Episode one introduces the audience to best friends - and former lovers - Frances and Bobbi, in their final year at Trinity College Dublin. They occasionally perform spoken word pieces written by Frances. One night, they meet successful author Melissa, who, after having been charmed by their performance, invites them to her house and introduces them to her husband, Nick. What begins as an awkward meeting between timid and shy Frances and equally quiet Nick, blooms into a passionate affair as the series creates a complicated web of relationships with Frances at the centre. We see her balance an affair with Nick, attempting to salvage her floundering relationship with Bobbi, her alcoholic and neglectful father, her cold and distant mother, all while feeding into her begrudging admiration for Melissa as a writer and as a woman.
It is easy to see the similarities between lead couple Frances and Nick and Normal People's Marianne and Connell. Both leading ladies are shy, bookish, brown-haired and opinionated with a timid yet all-consuming approach to love. Both leading men are similarly shy, slightly insecure men, who find great difficulty in communication. The show also takes on a similar directorial approach to Normal People, focusing on close-up intimate shots and quiet realistic scenes of the characters moving, typing, eating, etc.
However, the similarities end here as Conversations With Friends develops into a tale of connection going beyond love between two people. Faithful to her tradition, Rooney continues to create characters who are flawed because they are so deeply human. Her characters are always making mistakes that unintentionally hurt others, but Rooney’s eye is never judgmental and she never reduces them to one-dimensional “bad people”. For example, in several scenes Frances' character is unsure of what she believes in, and is driven purely by loving emotion towards Nick, who seems incapable of choosing between his wife, Melissa, and Frances, both of whom he loves.
The story attempts to draw human characters who are at the mercy of their desires. Desire for love, intimacy, belonging, career success, and friendship, are all themes recurrent in the show. It should also be acknowledged how well Conversations With Friends presents a nuanced approach to a complicated sapphic relationship without reducing its characters to sexualized stereotypes.
So is Normal People better?
It would be an insult to Rooney’s talent to compare two of her best works. Perhaps Normal People does one thing better than Conversations With Friends. It appears it was an easier story to tell because it centred two characters' points of view which made the story easier to follow and attach to because as audiences, we are used to romance tropes.

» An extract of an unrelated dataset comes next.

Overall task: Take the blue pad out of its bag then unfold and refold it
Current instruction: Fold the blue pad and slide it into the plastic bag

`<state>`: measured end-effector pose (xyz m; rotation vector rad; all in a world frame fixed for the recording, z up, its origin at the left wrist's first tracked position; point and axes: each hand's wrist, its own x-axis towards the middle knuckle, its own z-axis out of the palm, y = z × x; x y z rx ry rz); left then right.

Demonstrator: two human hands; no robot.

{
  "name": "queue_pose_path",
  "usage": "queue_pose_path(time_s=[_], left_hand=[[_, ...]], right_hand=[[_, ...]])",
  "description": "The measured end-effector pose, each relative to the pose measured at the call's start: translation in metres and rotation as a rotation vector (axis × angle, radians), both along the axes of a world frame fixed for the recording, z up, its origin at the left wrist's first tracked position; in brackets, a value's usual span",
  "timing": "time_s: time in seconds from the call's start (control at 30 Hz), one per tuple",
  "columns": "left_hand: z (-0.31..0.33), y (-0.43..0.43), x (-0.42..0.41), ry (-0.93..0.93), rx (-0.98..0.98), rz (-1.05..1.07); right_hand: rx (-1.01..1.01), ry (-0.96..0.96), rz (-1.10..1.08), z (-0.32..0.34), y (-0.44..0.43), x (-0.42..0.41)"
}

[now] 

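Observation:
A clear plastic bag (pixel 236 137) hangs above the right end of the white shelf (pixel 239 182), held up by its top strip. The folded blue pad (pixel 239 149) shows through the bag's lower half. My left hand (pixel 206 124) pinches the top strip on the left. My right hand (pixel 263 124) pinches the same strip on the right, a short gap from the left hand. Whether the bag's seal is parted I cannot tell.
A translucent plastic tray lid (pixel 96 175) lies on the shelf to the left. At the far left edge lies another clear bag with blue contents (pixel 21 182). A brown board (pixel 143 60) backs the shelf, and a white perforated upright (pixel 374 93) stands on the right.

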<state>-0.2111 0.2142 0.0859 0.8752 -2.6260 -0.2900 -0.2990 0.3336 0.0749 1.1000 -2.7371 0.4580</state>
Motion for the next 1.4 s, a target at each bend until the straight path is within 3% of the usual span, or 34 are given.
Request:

However, Conversations With Friends offers us Frances' point of view and weaves a complex web between characters which can at times be overwhelming.
To compare these two Rooney stories to each other is to do a disservice to both the stories and the characters. While Normal People is a gorgeous coming-of-age romance between two people who learn to love each despite the physical and social distance between them, part of its popularity could be attributed to its insertion into the wider narrative of the hetero-normative young-love story. On the other hand, Conversations With Friends presents a controversial though innovative version of love and romance through it’s casual depiction of bisexuality and polyamory. With confused adults unsure of their life choices, complex parent-child relationships, Conversations With Friends is also a beautiful coming-of-age story in its own right.